Mothers, beware: a study showed that babies may be drinking millions of microplastic particles a day from warming and shaking the milk from formula bottles. 

A bottle of formula milk for your baby is supposed to provide fat and vitamins for growth and development. However, in warming and shaking the milk formula, millions of microplastic particles may have been released from the lining of formula bottles. The microplastics may get caught in the liquid and eventually ends off in your baby's body. Implications of these microplastics to the health are yet unknown. The findings of the study were published in Nature Food on October 19. 

(Photo: Pixabay)
Mothers, beware: babies may be drinking millions of microplastic particles a day from warming and shaking of the milk from formula bottles.

The Microplastic Particles From the Formula Bottle

Researchers from Trinity College Dublin studied ten types of polypropylene baby bottles in the lab, which represent two-thirds of formula bottles in the global market. 

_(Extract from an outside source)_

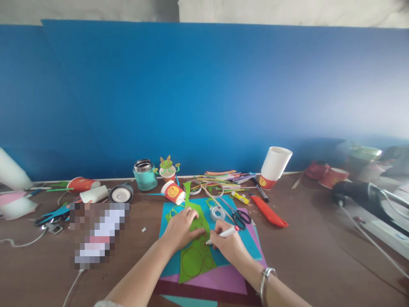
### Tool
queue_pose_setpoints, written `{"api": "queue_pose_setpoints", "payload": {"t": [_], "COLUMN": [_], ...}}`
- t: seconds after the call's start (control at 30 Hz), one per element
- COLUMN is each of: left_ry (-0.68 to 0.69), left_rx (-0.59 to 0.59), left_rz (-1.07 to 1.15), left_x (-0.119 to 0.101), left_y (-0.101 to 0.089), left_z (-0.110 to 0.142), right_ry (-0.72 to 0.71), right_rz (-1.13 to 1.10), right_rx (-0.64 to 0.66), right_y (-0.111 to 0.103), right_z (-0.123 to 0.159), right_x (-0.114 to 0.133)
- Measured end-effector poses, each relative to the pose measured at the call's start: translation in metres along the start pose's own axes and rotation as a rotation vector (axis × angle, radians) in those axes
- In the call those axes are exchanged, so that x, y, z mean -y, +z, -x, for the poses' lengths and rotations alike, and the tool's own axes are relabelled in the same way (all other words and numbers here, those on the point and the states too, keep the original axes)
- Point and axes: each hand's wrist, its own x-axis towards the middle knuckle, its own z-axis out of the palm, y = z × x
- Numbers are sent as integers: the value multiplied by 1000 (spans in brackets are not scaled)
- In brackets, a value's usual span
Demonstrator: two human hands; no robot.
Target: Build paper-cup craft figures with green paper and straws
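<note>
My right hand (226, 244) grips a white marker with a red end (228, 231), its tip at the green paper (191, 261). Circles in a reddish line are drawn on that paper, one large and several smaller. Resting flat across the upper part of the sheet, my left hand (183, 226) has its fingers apart and holds nothing. Blue paper (169, 269) and purple paper (220, 279) lie beneath the green one. Just beyond my right hand are a roll of clear tape (217, 212) and black-handled scissors (240, 219).
A red utility knife (269, 212) and a yellow glue stick (240, 198) lie to the right. At the back stand a teal jar (145, 175), stacked white cups (276, 164) and a paper cup with a green cat figure (168, 170). Another paper cup (174, 192) lies tipped over.
</note>
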Motion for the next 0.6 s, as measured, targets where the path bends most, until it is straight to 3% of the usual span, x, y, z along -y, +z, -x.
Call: {"api": "queue_pose_setpoints", "payload": {"t": [0.6], "left_ry": [-7], "left_rx": [14], "left_rz": [19], "left_x": [-1], "left_y": [-2], "left_z": [0], "right_ry": [-14], "right_rz": [-30], "right_rx": [20], "right_y": [-1], "right_z": [1], "right_x": [1]}}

The study team found out that formula bottles release between 1.3 million and 16.2 million particles per liter of fluid. They also estimated that based on the rate of formula and breastfeeding consumption worldwide, an average baby consumes 1.6 million particles every day. 

The study also revealed that figure per nation varies. In North America, an average baby ingests 2.3 million particles a day. In Europe, the figure is 2.6 million, and France, Netherlands, and Belgium's babies take in around 4 million per day. 

The estimation is based on the World Health Organization's protocol for safe preparation of baby formula. The process involves sterilizing an empty bottle in boiling water, drying it, letting it cool, then putting in the water at 70 degrees Celsius (158 degrees Fahrenheit). After the powder is added, the bottle is then shaken and let cool for consumption. The research team filtered the liquid and counted the microplastics on it. 

The study team also did the three preparations: baby formula, tap water, and deionized water, and found that each resulted in a similar figure.

The team also found nano-plastics on the fluids. 

The researchers had their counting techniques verified to an independent laboratory. The laboratory results showed a mean value of 4.3 million particles per liter compared to the research team's findings, which was 4 million.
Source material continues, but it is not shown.